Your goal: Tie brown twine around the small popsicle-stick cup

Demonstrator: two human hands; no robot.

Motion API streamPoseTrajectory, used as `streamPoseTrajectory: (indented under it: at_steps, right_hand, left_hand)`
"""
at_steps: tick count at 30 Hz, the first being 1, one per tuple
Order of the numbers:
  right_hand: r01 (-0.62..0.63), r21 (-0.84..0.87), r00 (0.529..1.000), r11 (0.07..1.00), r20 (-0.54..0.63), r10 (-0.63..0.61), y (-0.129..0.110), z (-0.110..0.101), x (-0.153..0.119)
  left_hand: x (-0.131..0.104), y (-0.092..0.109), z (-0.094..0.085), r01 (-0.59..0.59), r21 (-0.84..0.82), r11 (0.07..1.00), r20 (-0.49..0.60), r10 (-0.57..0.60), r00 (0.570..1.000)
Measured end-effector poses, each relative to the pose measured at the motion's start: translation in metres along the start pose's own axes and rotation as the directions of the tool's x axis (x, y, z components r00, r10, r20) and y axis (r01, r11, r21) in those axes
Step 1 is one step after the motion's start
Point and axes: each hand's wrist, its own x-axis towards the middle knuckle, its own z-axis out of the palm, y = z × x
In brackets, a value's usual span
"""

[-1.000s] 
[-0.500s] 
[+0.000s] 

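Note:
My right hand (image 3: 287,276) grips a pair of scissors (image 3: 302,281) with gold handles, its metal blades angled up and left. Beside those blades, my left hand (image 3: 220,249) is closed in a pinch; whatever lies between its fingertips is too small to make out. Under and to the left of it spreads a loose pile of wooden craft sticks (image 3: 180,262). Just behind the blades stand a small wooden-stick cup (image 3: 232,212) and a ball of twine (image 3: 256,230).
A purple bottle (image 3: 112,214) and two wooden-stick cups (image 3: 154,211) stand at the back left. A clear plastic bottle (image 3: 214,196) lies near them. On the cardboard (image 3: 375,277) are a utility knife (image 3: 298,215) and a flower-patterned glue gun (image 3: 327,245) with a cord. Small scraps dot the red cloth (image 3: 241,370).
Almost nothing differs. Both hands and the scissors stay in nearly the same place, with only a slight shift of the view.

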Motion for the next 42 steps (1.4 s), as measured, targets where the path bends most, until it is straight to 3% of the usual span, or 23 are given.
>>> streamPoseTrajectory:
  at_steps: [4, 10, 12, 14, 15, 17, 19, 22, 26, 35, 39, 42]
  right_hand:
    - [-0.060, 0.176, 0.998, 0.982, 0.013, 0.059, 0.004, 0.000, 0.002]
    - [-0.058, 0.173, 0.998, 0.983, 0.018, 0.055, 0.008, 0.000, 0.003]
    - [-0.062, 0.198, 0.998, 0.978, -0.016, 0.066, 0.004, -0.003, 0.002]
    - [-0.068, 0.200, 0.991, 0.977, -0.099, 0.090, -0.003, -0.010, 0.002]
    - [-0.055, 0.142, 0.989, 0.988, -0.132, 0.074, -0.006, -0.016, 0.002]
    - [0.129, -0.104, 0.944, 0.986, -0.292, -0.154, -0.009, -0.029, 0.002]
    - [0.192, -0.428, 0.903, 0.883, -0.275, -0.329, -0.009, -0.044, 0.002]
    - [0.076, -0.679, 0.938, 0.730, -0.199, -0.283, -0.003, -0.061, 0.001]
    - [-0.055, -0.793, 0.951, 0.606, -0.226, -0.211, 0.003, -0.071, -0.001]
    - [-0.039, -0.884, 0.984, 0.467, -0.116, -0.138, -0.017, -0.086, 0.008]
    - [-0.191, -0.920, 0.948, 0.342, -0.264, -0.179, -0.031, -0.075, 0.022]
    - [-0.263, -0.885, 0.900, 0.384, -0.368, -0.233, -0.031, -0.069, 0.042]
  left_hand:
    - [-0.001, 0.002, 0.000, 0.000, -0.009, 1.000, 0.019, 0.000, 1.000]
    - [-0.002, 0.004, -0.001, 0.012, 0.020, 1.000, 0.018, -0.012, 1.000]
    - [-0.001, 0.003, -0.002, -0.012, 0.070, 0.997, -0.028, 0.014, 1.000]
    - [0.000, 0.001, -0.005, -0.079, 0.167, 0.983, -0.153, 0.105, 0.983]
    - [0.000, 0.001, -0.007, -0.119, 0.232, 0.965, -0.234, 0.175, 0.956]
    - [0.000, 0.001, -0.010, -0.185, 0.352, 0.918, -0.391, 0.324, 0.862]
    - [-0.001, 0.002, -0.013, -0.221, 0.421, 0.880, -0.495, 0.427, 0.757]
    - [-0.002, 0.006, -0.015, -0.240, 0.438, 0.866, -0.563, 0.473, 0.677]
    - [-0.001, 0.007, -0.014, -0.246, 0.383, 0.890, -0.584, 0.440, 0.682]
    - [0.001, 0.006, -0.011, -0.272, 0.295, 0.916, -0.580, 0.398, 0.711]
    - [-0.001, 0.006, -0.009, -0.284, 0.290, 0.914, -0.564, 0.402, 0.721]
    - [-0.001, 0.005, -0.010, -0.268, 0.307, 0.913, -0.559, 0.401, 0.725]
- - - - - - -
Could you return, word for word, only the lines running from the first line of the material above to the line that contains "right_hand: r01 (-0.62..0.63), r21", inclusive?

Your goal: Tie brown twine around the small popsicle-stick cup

Demonstrator: two human hands; no robot.

Motion API streamPoseTrajectory, used as `streamPoseTrajectory: (indented under it: at_steps, right_hand, left_hand)`
"""
at_steps: tick count at 30 Hz, the first being 1, one per tuple
Order of the numbers:
  right_hand: r01 (-0.62..0.63), r21 (-0.84..0.87), r00 (0.529..1.000), r11 (0.07..1.00), r20 (-0.54..0.63), r10 (-0.63..0.61), y (-0.129..0.110), z (-0.110..0.101), x (-0.153..0.119)

This finishes the output for the exercise.